Мичман с трудом зажал карандаш изувеченными, по отдельности перебинтованными пальцами и дрожащей рукой вывел: «Савелий Клецко». Затем велел позвать Восьмеркина и вслух прочесть ему завещание.

Степан при чтении как-то весь обмяк, покраснел и захлюпал носом. Сдерживая подступившие рыдания, он расписался и, резко отвернувшись, хотел уйти, но мичман жестом удержал его.

— Не печальтесь, матросы, на войне о мести думают, а моя песенка спета.

— Клянусь не возвращаться на крейсер, пока пятнадцать фашистов не изведу! — осекшимся голосом поклялся Восьмеркин.

— А я — двадцать, — добавил Чижеев.

— Верю вам, спасибо, дорогие, — растроганно сказал Клецко и зажмурился, потом почти по-детски попросил:

— Хлопцы!.. Море бы мне поглядеть напоследок. Не затруднит вас, а?

— Сам «Дельфина» поведу, — сказал Чижеев.


* * *

Во втором часу ночи из-под сводов пещеры выплыл «Дельфин». За ним вышла шлюпка с носилками, устроенными из одеял, на которых неподвижно лежал Клецко.

Мичмана осторожно подняли на борт и уложили на палубе у ходовой рубки. Рядом с Клецко уселись Катя и Восьмеркин с автоматом. Тут же Чижеев сложил холстину и придавил ее большим камнем, обмотанным тонким пеньковым тросом.

В пещере остались нести вахту и охранять пленного корветтен-капитана Нина и Калужский. Витя был в шлюпке. Ему очень хотелось в поход, и он сказал Тремихачу:

— Шлюпку я привяжу под скалой. Разрешите идти помощником с вами?

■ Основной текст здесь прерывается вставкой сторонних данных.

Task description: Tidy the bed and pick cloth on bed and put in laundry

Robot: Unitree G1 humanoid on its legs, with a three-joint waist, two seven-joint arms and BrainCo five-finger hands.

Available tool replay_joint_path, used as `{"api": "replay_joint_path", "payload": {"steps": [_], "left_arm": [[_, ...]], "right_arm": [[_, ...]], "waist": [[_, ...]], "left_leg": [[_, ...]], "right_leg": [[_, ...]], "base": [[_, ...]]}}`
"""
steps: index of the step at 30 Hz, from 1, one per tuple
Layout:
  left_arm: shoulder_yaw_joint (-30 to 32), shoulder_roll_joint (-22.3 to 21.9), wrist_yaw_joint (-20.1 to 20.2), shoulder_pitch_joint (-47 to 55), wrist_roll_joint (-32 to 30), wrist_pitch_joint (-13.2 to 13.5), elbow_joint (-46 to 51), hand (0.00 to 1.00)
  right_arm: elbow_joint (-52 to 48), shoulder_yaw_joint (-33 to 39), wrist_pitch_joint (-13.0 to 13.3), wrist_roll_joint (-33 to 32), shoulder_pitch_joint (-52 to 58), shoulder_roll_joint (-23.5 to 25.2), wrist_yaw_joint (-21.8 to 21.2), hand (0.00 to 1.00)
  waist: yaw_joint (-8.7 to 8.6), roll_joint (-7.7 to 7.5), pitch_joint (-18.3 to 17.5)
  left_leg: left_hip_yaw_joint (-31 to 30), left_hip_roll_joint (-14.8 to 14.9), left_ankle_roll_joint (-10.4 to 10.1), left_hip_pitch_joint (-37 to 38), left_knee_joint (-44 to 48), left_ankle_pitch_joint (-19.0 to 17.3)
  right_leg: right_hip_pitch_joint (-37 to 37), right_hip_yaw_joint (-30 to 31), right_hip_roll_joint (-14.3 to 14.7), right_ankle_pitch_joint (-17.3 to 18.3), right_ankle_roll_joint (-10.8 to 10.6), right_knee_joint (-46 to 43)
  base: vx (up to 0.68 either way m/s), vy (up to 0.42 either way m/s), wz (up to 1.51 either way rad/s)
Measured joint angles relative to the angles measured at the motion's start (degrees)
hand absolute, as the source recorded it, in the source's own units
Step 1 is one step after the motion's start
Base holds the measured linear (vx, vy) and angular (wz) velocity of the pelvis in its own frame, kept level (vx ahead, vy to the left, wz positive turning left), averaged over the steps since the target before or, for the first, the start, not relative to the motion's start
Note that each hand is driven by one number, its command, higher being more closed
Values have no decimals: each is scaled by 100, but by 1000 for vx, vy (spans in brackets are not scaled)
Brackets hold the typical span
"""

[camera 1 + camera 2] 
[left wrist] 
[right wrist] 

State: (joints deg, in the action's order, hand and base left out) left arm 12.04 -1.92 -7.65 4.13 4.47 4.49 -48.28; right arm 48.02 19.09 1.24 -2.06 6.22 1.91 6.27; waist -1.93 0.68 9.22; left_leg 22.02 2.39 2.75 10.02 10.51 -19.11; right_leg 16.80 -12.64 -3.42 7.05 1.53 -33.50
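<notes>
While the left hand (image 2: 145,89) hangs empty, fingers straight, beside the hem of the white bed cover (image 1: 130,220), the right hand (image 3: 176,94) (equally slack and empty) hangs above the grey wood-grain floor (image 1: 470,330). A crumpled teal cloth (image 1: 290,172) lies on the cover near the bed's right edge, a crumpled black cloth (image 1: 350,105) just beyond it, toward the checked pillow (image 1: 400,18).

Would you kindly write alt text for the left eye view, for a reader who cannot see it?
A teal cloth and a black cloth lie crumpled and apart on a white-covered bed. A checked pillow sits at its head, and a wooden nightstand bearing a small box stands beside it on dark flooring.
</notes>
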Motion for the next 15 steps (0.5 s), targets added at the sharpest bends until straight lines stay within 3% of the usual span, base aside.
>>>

— Здесь и так хватает сумасшедших, — строго ответил Виктор Михайлович. — Неси внешнюю вахту. Когда увидишь, что мы возвращаемся, мигни фонариком. Опасность — красным, спокойно — зеленым. Ясно?

— Ясно.

— Можно запускать двигатель, — сообщил Чижеев, становясь к штурвалу. — Пойду на средних.

— Нелепую вещь мы затеяли, — хмуро сказал Тремихач. — Идем на рискованную прогулку. Не лучше ли в бухточке дождаться неизбежного? Мичману ведь все равно, лишь бы море было.

— Нет, мы дали слово сходить с ним в открытое море. Нужно уважить последнюю просьбу.

— Смотрите, пеняйте потом на себя. — И, продолжая еще что-то ворчать, он протискался в машинное отделение. Там вспыхнул голубой свет. Вскоре послышалось жужжание мотора и заработали бортовые двигатели.

Сеня натянул на голову шлем и дал малый ход.

Ночь была темной. Только две крошечные звездочки мерцали в недосягаемой высоте. Почти все небо затянули неспокойные кучевые облака.

Катер с приглушенными моторами выскользнул из бухточки и пошел в тени нависшей скалы. Море дышало спокойно, оно лишь глухо рокотало и пенилось у камней. Где-то вдали, за мысом, лениво взлетела бледная осветительная ракета. И опять кругом наступила зеленовато-синяя мгла.



Чижеев развернулся влево и перевел рычажок телеграфа на «полный вперед». Катер дрогнул, набирая скорость, приподнялся на редан[16] и, разбрасывая воду, помчался в безбрежный простор.

Дрожа всем корпусом, поднимая рой брызг, катер несся, словно заколдованная птица, которая, широко распластав объятые серебристым пламенем крылья, не могла оторваться от волны, не могла взлететь.